WORK TO BE COMPLETED: All the data that follows should be repeated exactly, without a single picture.

SOURCE DATA:
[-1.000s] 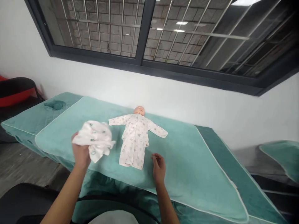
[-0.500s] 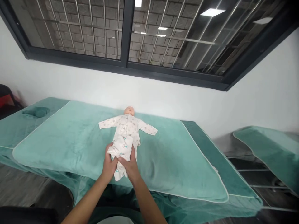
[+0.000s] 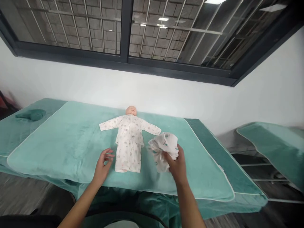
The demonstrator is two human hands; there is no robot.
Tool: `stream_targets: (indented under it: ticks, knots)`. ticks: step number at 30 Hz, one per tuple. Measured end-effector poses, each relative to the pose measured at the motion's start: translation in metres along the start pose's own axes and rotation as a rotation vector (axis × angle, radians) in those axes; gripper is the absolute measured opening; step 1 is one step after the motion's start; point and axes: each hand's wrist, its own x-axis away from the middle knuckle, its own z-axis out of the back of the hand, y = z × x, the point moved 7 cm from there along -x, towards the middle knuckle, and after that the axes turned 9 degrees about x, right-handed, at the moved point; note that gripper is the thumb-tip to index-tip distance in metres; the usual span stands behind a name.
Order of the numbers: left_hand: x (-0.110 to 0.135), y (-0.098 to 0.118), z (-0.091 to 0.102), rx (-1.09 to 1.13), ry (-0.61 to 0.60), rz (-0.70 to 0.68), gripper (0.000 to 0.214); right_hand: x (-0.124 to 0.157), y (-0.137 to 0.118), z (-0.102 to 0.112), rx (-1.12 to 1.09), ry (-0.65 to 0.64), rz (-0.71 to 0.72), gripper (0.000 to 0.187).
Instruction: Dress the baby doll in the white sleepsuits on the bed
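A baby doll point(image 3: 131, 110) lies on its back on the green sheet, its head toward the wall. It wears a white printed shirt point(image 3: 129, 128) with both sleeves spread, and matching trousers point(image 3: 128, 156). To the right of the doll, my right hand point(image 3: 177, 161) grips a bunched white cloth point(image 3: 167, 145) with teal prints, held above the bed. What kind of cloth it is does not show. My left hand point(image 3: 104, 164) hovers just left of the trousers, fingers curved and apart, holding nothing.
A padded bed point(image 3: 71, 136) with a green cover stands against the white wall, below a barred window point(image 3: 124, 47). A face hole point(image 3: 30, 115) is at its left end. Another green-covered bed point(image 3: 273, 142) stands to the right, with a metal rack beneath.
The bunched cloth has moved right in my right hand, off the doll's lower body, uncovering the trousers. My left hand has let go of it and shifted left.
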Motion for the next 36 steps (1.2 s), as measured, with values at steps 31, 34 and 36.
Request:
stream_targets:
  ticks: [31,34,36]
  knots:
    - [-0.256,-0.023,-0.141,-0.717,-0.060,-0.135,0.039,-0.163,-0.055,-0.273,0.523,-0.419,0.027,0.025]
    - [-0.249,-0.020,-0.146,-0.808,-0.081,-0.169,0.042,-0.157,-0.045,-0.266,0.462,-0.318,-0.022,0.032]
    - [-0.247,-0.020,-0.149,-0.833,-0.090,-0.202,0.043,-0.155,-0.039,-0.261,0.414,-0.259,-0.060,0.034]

WRITTEN ANSWER:
[-1.000s] 
[-0.500s] 
[+0.000s] 
The demonstrator is two human hands; there is no robot.
Tool: `stream_targets: (indented under it: ticks, knots)`. ticks: step number at 30 Hz, one per tuple. Measured end-effector poses, each relative to the pose measured at the motion's start: translation in metres along the start pose's own axes and rotation as a rotation vector (axis × angle, radians) in those axes; gripper is the absolute measured opening; step 1 is one step after the motion's start; point and axes: each hand's wrist, its own x-axis away from the middle knuckle, its own z-axis out of the back of the hand, y = z × x, the point moved 7 cm from there along -x, towards the middle knuckle, and after that the axes turned 9 degrees about x, right-handed, at the moved point; note that gripper is the thumb-tip to index-tip distance in metres; the usual span stands behind a name.
Order of the numbers: left_hand: x (-0.110 to 0.135), y (-0.098 to 0.118), z (-0.091 to 0.102), rx (-1.09 to 1.13), ry (-0.61 to 0.60), rz (-0.70 to 0.68), gripper (0.000 to 0.214); right_hand: x (-0.124 to 0.157), y (-0.137 to 0.118), z (-0.102 to 0.112), rx (-1.12 to 1.09), ry (-0.65 to 0.64), rz (-0.71 to 0.72), gripper (0.000 to 0.187).
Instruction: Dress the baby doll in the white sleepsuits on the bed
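A baby doll point(image 3: 131, 110) lies on its back on the green sheet, its head toward the wall. It wears a white printed shirt point(image 3: 129, 128) with both sleeves spread, and matching trousers point(image 3: 128, 156). To the right of the doll, my right hand point(image 3: 177, 161) grips a bunched white cloth point(image 3: 167, 145) with teal prints, held above the bed. What kind of cloth it is does not show. My left hand point(image 3: 104, 164) hovers just left of the trousers, fingers curved and apart, holding nothing.
A padded bed point(image 3: 71, 136) with a green cover stands against the white wall, below a barred window point(image 3: 124, 47). A face hole point(image 3: 30, 115) is at its left end. Another green-covered bed point(image 3: 273, 142) stands to the right, with a metal rack beneath.
The bunched cloth has moved right in my right hand, off the doll's lower body, uncovering the trousers. My left hand has let go of it and shifted left.
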Motion for the next 36 steps (1.2 s), as measured, with values at steps 31, 34 and 36.
Request:
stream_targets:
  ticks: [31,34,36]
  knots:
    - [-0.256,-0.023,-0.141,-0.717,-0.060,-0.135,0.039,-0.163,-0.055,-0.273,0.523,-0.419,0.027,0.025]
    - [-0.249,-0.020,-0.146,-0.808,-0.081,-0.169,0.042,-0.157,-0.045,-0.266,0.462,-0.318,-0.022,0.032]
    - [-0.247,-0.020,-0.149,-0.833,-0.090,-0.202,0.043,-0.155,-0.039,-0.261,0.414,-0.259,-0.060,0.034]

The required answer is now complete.